[[ EXERCISE INPUT open ]]

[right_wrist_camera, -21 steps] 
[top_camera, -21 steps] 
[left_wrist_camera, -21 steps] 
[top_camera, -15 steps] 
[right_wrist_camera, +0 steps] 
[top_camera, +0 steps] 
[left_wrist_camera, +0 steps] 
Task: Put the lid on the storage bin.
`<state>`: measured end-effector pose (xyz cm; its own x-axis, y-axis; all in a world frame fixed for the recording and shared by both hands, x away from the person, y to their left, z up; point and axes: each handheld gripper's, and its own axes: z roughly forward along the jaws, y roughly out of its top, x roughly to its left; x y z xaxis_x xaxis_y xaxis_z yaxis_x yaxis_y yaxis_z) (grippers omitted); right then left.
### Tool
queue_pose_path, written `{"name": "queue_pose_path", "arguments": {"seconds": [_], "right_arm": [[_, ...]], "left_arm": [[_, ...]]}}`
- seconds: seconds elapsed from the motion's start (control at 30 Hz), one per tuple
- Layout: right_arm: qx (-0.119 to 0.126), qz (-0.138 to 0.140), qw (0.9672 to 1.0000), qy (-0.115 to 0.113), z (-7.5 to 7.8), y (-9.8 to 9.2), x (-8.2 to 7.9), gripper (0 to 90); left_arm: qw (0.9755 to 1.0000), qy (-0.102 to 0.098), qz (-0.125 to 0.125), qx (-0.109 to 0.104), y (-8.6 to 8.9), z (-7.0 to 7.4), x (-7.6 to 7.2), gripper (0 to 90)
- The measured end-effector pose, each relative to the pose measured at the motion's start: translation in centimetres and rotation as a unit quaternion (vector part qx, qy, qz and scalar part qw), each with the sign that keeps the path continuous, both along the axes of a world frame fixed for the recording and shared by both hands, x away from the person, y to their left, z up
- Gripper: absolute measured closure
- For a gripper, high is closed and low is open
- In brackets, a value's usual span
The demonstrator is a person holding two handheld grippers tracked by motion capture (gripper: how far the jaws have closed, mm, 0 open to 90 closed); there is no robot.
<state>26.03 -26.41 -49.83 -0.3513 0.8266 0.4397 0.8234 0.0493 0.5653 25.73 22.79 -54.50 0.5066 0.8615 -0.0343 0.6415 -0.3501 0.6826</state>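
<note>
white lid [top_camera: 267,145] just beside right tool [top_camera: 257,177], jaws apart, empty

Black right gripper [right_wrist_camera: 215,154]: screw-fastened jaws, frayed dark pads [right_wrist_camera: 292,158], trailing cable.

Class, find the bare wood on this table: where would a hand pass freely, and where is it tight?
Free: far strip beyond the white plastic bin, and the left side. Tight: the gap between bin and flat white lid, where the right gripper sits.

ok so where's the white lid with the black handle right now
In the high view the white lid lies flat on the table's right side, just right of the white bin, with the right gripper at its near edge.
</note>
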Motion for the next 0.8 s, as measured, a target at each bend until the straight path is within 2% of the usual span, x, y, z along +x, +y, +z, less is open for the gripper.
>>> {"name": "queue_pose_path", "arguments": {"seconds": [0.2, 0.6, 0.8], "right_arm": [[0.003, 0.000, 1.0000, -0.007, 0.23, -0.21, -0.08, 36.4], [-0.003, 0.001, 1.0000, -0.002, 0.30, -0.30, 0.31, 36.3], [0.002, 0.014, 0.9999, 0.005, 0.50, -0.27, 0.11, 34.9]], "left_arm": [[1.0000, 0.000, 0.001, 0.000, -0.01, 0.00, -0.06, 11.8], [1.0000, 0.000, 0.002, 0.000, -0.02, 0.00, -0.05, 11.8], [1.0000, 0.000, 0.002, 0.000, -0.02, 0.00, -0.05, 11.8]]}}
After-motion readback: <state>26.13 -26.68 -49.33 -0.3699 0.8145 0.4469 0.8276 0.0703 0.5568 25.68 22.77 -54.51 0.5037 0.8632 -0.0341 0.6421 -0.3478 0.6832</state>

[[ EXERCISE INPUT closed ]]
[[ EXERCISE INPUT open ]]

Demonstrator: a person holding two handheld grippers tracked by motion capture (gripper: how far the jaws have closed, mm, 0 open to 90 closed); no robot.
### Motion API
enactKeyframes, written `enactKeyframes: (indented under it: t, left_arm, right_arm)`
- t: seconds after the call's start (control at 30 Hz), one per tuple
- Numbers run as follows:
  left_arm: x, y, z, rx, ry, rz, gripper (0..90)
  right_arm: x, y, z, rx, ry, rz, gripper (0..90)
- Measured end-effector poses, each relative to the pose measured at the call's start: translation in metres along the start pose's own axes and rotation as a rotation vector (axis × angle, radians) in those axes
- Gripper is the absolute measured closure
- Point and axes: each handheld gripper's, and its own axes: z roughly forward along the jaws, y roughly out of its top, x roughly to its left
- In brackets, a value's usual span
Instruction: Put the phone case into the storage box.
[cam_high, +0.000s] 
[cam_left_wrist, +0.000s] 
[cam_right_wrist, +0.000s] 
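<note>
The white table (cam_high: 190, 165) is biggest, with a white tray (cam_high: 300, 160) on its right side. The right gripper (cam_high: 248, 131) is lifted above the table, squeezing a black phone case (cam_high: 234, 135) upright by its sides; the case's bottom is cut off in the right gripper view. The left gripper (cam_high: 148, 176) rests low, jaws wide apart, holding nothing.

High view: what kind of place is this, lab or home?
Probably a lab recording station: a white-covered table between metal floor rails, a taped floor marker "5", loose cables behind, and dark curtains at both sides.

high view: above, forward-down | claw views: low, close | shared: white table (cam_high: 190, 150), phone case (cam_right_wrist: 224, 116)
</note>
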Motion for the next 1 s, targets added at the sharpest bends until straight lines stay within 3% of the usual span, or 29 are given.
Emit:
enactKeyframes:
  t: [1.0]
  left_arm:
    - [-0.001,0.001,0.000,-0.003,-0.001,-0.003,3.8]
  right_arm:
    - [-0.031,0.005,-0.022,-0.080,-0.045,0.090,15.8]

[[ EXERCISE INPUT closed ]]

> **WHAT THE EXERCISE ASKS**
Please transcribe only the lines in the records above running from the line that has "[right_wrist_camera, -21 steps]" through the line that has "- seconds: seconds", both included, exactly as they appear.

> **RESULT BELOW**
[right_wrist_camera, -21 steps] 
[top_camera, -21 steps] 
[left_wrist_camera, -21 steps] 
[top_camera, -15 steps] 
[right_wrist_camera, +0 steps] 
[top_camera, +0 steps] 
[left_wrist_camera, +0 steps] 
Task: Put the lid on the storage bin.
`<state>`: measured end-effector pose (xyz cm; its own x-axis, y-axis; all in a world frame fixed for the recording and shared by both hands, x away from the person, y to their left, z up; point and axes: each handheld gripper's, and its own axes: z roughly forward along the jaws, y roughly out of its top, x roughly to its left; x y z xaxis_x xaxis_y xaxis_z yaxis_x yaxis_y yaxis_z) (grippers omitted); right then left.
### Tool
queue_pose_path, written `{"name": "queue_pose_path", "arguments": {"seconds": [_], "right_arm": [[_, ...]], "left_arm": [[_, ...]]}}`
- seconds: seconds elapsed from the motion's start (control at 30 Hz), one per tuple

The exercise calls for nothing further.